Backend Development 25 min read

How Apex API Gateway Revolutionizes Tencent’s Web Services with Dynamic Routing & Adaptive Rate Limiting

This article details the design and implementation of the Apex API gateway at Tencent, covering its architecture, dynamic routing, multi‑protocol support, distributed rate limiting, circuit breaking, service discovery, data masking, orchestration, testing automation, push services, observability, and future roadmap.

Tencent Qidian Tech Team

Dec 28, 2021

How Apex API Gateway Revolutionizes Tencent’s Web Services with Dynamic Routing & Adaptive Rate Limiting

Background

Tencent Qidian Web projects expose core business capabilities via dynamic pages, static pages, JSON APIs, and real‑time push APIs, requiring a unified, stable service layer. To isolate internal business systems from external calls, an API gateway is needed to provide common functions such as authentication, rate limiting, ACL, degradation, security, gray release, version control, and monitoring.

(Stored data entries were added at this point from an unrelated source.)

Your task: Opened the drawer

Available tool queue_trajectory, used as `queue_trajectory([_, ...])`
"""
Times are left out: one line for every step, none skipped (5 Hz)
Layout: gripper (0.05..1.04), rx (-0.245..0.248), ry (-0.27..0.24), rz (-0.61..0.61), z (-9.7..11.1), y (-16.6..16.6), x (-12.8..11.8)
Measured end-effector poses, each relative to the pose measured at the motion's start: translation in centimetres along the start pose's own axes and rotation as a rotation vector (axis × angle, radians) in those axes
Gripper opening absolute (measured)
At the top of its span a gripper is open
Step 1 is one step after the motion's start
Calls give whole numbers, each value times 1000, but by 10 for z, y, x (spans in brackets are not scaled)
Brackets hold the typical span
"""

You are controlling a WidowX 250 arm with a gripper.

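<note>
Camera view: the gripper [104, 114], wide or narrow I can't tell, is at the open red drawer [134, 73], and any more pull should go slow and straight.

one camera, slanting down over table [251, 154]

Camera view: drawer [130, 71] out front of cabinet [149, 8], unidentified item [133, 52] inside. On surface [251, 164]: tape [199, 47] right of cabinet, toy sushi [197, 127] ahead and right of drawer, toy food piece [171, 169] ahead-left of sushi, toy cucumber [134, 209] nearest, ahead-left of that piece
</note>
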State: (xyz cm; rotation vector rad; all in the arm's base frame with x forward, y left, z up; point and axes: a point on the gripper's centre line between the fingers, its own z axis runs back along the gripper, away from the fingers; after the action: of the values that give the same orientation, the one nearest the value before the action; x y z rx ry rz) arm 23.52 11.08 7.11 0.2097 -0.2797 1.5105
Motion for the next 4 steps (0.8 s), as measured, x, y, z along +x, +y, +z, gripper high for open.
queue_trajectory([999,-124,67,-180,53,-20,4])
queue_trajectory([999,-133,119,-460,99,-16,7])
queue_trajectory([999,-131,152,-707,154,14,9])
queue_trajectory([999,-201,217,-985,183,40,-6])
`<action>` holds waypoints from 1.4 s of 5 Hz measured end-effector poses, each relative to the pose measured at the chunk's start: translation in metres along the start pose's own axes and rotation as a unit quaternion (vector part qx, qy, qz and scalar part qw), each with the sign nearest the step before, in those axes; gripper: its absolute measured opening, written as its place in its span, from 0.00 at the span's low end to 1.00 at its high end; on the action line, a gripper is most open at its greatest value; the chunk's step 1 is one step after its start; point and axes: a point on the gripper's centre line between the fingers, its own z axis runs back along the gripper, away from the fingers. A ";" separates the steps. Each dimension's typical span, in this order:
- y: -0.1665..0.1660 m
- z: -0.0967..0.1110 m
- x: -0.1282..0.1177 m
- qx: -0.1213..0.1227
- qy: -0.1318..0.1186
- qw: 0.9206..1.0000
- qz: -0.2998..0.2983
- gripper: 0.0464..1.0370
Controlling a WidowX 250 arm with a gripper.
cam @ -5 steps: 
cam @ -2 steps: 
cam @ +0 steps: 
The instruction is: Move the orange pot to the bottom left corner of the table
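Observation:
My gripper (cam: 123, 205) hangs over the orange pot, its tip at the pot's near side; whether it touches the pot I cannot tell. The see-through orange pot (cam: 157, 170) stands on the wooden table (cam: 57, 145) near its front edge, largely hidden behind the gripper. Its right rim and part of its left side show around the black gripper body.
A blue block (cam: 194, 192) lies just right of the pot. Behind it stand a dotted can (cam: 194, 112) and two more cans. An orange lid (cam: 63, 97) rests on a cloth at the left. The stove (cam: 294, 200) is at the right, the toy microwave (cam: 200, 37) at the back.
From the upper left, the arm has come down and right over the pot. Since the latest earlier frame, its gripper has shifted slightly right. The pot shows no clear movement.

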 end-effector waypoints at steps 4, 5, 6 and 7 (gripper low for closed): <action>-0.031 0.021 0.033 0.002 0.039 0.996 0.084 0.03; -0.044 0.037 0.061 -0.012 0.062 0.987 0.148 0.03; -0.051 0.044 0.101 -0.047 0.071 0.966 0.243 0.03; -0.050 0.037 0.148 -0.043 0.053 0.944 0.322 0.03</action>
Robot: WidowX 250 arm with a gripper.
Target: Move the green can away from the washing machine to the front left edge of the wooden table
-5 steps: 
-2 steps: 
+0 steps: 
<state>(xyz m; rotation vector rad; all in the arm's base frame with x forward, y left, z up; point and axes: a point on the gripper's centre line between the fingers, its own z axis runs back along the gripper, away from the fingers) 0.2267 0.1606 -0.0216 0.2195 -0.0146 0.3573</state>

Previously Qidian used Nginx as the web entry layer, with many teams maintaining massive Nginx configuration files (up to 5,000 lines) that included extensions and Lua scripts. As the number of services grew, the approach showed several drawbacks:

Complex configuration files that are hard to maintain.

Business logic duplicated across many services.

Repeated implementation of WebSocket entry layers.

Various custom traffic‑gray‑release mechanisms.

Inability to enforce unified rate limiting, circuit breaking, or degradation.

Security risks from exposing arbitrary APIs.

Lack of full lifecycle management for APIs.

Therefore Qidian urgently needed an API gateway to unify web entry and abstract common logic.

API Gateway Architecture Design

Apex gateway uses Tencent’s Secure Tencent Gateway (STGW) as a seven‑layer proxy providing security functions such as DDoS and WAF. STGW offloads HTTPS/WSS, allowing Apex to focus on HTTP/WS capabilities. Apex supports HTTP, WebSocket, Socket.io, SSE for inbound traffic and can proxy to HTTP, tRPC, gRPC, or private protocols.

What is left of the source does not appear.